● WHAT IS BEING ASKED
Return the full listing unchanged, excluding any images it contains.

---------- DATA SEGMENT

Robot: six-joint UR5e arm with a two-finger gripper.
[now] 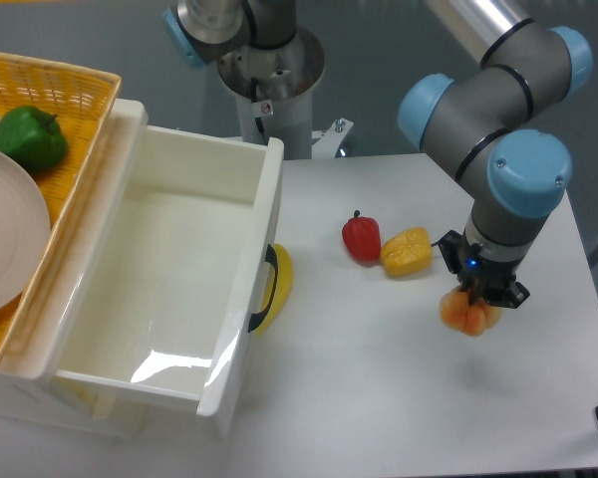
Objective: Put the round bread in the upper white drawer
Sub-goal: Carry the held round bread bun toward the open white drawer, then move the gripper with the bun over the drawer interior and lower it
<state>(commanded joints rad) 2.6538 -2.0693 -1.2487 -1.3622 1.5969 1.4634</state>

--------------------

● RESPONSE BOX
Robot: six-joint UR5e arm with a two-finger gripper.
[now] 
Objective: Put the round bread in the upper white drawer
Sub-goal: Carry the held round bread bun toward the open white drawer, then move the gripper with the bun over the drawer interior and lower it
<state>(commanded joints rad) 2.6538 -2.0693 -1.2487 -1.3622 1.5969 1.4634</state>

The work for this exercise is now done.